И притворился Саэрос так же, и сел на другое место, напротив Тyрина через стол.
– Редко чтит нас своим приходом граничный страж, – сказал Саэрос, – и я с радостью уступлю свое обычное место, чтобы поговорить с ним.
И многое еще сказал он Тyрину, и спрашивал его о новостях с рубежей и о делах его в глуши; и хотя слова его казались искренними, в голосе нельзя было не слышать издевки. И Тyрин устал, и отвернулся от него, и ощутил вдруг всю горечь изгнания; и всего света и веселья эльфийских чертогов стали ему дороже Белег и их жизнь в лесу, а еще дороже – Морвен в дор-лoминском доме отца его; и нахмурился Тyрин от мрачных мыслей, и не отвечал Саэросу.
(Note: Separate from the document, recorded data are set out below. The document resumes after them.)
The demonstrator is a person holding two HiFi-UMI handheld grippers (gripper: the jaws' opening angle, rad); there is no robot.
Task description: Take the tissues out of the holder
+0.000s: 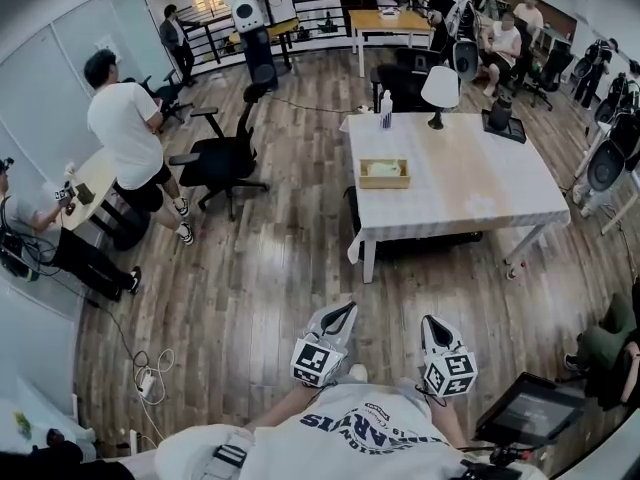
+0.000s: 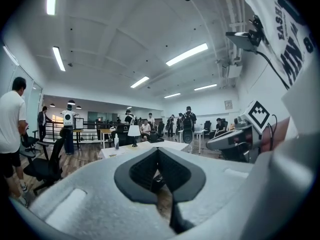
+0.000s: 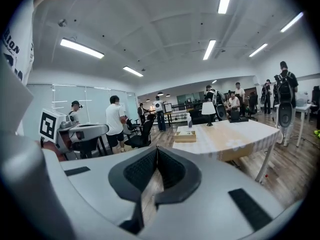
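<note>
1. The step in hand was the approach. The wooden holder [image 1: 385,182] sat near the left end of the pale table [image 1: 470,183], right of centre in the upper half of the head view. It was well apart from both grippers, which hung at the bottom centre, close to the person's shirt.
2. The left gripper [image 2: 158,154] had its jaws pressed together with nothing between them. The right gripper [image 3: 156,151] was the same, its pads meeting and empty.
3. The tissues [image 1: 383,169] showed as a pale wad inside the open-topped holder. At that range it could not be told how they were stacked or folded.
4. A good approach would probably have been to walk to the table's near edge, keeping the holder centred ahead. One gripper's jaws should have been spread before reaching in, not over the box.
5. Coming down from above and pinching only the top of the wad seemed wisest. The holder looked light and might have lifted with the tissues, so the other gripper should likely have braced its wall.
6. A bottle [image 1: 386,109] and a lamp [image 1: 440,88] stood beyond the holder, toward the top of the frame. Reaching from the near side would have kept clear of both.
</note>
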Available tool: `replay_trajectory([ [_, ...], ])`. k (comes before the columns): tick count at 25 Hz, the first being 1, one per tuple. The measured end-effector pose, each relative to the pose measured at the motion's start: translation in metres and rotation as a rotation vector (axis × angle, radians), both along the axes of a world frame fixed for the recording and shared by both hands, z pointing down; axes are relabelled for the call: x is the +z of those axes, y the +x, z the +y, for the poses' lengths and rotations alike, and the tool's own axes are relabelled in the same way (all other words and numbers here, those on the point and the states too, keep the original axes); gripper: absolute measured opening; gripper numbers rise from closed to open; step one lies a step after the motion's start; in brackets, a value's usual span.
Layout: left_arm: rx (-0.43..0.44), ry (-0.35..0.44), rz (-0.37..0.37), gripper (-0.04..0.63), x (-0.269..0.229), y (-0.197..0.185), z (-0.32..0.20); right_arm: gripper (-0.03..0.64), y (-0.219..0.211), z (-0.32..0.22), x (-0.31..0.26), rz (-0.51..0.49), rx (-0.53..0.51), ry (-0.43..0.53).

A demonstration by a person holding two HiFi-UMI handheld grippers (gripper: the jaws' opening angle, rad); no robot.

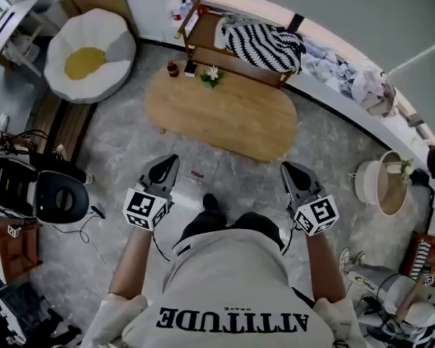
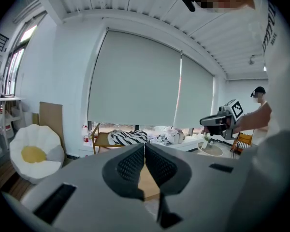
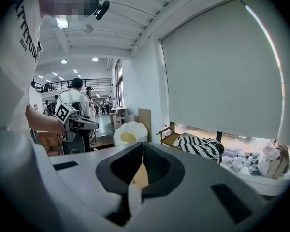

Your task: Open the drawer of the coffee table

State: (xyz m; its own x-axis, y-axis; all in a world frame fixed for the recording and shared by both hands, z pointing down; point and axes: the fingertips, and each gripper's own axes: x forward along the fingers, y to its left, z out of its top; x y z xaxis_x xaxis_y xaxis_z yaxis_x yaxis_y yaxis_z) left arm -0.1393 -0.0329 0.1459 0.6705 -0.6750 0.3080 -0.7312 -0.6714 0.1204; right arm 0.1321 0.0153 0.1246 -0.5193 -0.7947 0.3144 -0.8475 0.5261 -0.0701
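Standing before oval wooden desk (image 1: 225, 114), left tool (image 1: 170, 162) and right tool (image 1: 290, 170) held out short of its near edge, well apart. On far end: small plant (image 1: 212, 75), dark bottle (image 1: 172, 69). Beyond, striped blanket (image 1: 264, 46) on wooden chair (image 1: 191, 22).

The coffee table worktop (image 1: 232, 118) is smooth pale wood, not shiny. The floor (image 1: 123, 158) looks like grey stone. The striped blanket (image 1: 264, 46) is soft cloth. The left gripper (image 1: 172, 159) and right gripper (image 1: 286, 167) are dull grey plastic.
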Motion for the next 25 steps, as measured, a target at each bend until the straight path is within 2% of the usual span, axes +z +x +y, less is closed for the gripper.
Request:
replay_trajectory([
  [10,0.056,-0.056,0.055,0.02,0.024,0.013,-0.005,0.019,-0.003,0.007,0.009,0.039,0.028,-0.044],
  [18,0.074,-0.111,0.064,0.02,0.049,0.052,-0.009,0.018,0.023,-0.001,0.042,0.008,0.039,-0.128],
  [25,0.087,-0.159,0.072,0.02,0.082,0.088,-0.012,0.018,0.029,-0.012,0.08,-0.004,-0.016,-0.191],
])
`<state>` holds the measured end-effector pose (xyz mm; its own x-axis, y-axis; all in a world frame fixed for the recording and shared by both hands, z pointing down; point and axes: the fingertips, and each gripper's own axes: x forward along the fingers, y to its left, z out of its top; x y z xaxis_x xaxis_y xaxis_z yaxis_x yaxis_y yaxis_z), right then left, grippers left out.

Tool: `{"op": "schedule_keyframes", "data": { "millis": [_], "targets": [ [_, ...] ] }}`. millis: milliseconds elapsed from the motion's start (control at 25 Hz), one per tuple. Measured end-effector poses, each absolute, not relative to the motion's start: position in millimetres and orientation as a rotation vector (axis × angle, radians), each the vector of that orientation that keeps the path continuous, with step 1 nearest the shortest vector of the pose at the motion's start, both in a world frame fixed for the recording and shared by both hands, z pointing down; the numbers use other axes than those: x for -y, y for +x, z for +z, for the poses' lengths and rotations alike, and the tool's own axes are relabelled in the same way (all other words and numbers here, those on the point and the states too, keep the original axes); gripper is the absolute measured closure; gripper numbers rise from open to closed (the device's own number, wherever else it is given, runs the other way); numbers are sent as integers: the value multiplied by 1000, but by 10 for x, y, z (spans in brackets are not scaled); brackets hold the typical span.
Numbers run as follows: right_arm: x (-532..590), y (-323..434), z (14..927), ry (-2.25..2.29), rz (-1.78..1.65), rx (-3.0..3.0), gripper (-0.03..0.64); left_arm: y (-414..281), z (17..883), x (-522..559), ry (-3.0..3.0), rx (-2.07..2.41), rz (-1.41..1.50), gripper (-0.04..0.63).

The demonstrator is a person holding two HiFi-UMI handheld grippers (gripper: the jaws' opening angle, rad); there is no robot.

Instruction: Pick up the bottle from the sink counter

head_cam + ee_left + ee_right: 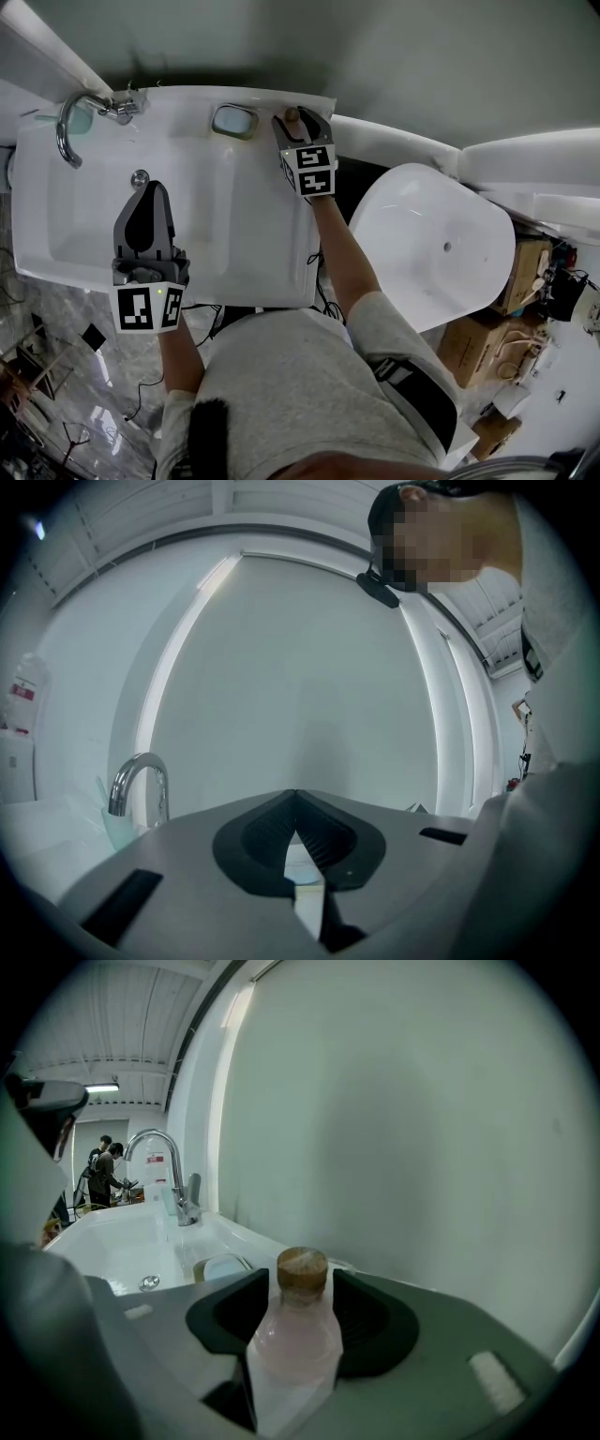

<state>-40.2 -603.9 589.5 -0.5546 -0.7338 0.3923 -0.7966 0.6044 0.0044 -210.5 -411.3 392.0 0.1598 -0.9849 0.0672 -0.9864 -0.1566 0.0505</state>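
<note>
R gripper straddling the bottle, not squeezing yet.
L gripper (150,192) is hovering closed, empty, over the basin (84,216). R gripper (296,122) is sitting wide open w/ 1 bottle (292,115) between its pads at the table's (187,105) back-R corner. Best closing evenly on the body, below the cap. Alongside: 1 soap dish (234,120), 1 faucet (80,117).

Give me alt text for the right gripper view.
A pale pink plastic bottle with a brown cap stands between the right gripper's open jaws on a white sink counter. A chrome tap rises behind, left.
</note>
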Motion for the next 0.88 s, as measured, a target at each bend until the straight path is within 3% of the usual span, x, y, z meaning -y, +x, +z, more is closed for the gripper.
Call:
{"op": "schedule_keyframes", "data": {
  "millis": [320,880],
  "targets": [
    [6067,-399,5854,1283,270,2532,463,-2111,3944,4085,2320,1992,48,588],
    [5850,-389,5608,1280,253,2565,468,-2140,3870,4035,2353,1986,42,588]
  ]
}}
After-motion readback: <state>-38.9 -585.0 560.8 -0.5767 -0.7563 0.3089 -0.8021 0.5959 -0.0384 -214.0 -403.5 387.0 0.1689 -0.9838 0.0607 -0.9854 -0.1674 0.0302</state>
Тот же, решив, что хмурится Тyрин на него, не сдерживал более злобы своей и, вынув золотой гребень, бросил его на стол Тyрину, сказав:
– Наверное, Человек из Хитлума, ты спешил к этому столу, и можно простить тебе рваную твою одежду; но уж причесаться мог бы ты, и не приходить сюда с головой, похожей на колючий куст. А может быть, если бы уши твои были открыты, ты бы лучше слышал, что говорят тебе.